In a statement, an NPWS spokesperson said it had upgraded its website warnings in light of recent incidents. 

“The K2K track is a wilderness track and regrowth following the 2019-2020 fires has been unusually thick given the intensity of the fires,” the statement said.

“The walking track is an unformed wilderness walking route in very remote rough terrain, which is typically only accessed by a small number of highly experienced walkers each year.”

Its focus for track maintenance was “on more accessible and highly used walking tracks in the busier parts of the Blue Mountains National Park”, the NPWS said.

‘It’s not there for our entertainment’

personal locator beacon (PLB)
One of Mr Collins’s photos of the vista along the walk.(Supplied: Andy Collins)

Ms Beehag said she understood why bushwalkers wanted to explore wilderness areas like K2K, but their heritage protection status restricted the ability to maintain walking tracks.

“A wilderness area is protected for the wilderness and it’s not there for our entertainment as a priority,” she said.

“So apart from erosion control and fire management, wilderness areas are designed to be wild, and so that means they don’t have handrails and stairs, and paths and signs.” 
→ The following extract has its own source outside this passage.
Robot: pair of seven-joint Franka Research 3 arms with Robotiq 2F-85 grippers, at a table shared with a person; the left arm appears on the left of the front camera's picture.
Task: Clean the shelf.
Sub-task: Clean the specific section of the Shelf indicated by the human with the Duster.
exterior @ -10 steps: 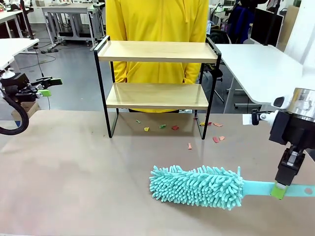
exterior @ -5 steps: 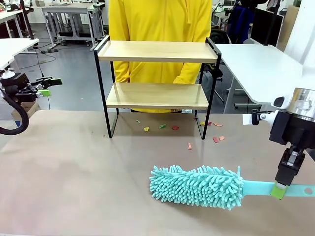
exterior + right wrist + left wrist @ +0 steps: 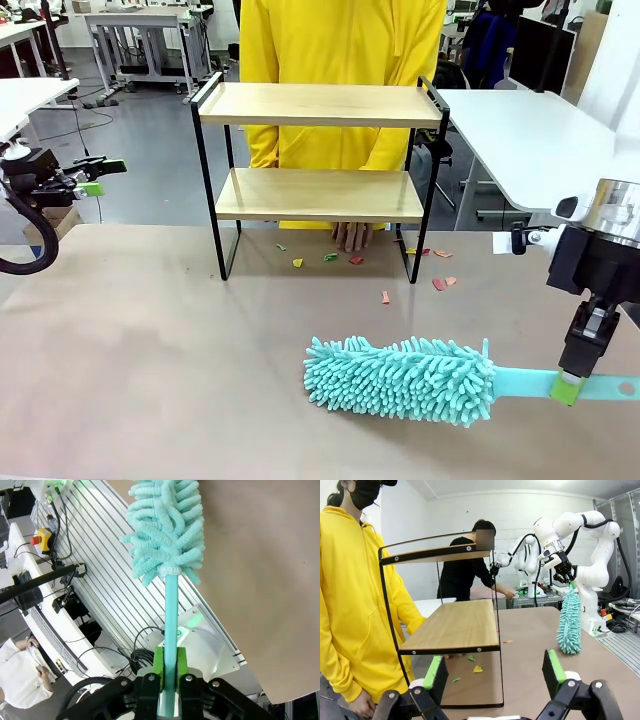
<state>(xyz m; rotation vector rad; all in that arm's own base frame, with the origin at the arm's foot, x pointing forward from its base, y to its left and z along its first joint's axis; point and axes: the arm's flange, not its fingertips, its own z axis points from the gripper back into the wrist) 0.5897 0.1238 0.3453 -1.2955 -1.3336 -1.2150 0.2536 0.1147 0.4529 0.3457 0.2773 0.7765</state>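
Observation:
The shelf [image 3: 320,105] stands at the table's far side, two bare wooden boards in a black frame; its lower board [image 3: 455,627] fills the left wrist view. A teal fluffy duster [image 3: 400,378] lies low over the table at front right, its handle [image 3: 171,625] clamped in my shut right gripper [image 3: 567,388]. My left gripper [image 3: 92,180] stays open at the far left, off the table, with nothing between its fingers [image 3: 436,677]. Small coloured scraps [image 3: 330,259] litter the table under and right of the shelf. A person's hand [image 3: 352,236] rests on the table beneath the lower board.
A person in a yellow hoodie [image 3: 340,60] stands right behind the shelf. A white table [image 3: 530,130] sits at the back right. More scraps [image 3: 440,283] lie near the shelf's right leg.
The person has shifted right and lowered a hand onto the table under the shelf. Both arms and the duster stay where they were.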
This is something that saddens Mr Collins, who said historically much of the Sydney bushwalking scene was connected to these kinds of areas.

“Having gone all around the world walking, these areas are world class and it’s so sad that they’re just more and more being shut out for people’s use,” he said.

Looking back, he is horrified to think he almost headed off without the beacon because there wasn’t one available at his local police station.

“I’m so fortunate, it could have just been so much worse,” he said.

“I would recommend to people [to take a PLB]. They’re there, they’re free and for all the extra effort it takes to have one, if it’s needed you’ll be very glad you had one.”

Ms Beehag’s advice is to over-estimate the time a walk will take, carry a global positioning system (GPS) and extra water.

“There’s nothing heavier than an empty water bottle, I can tell you that.”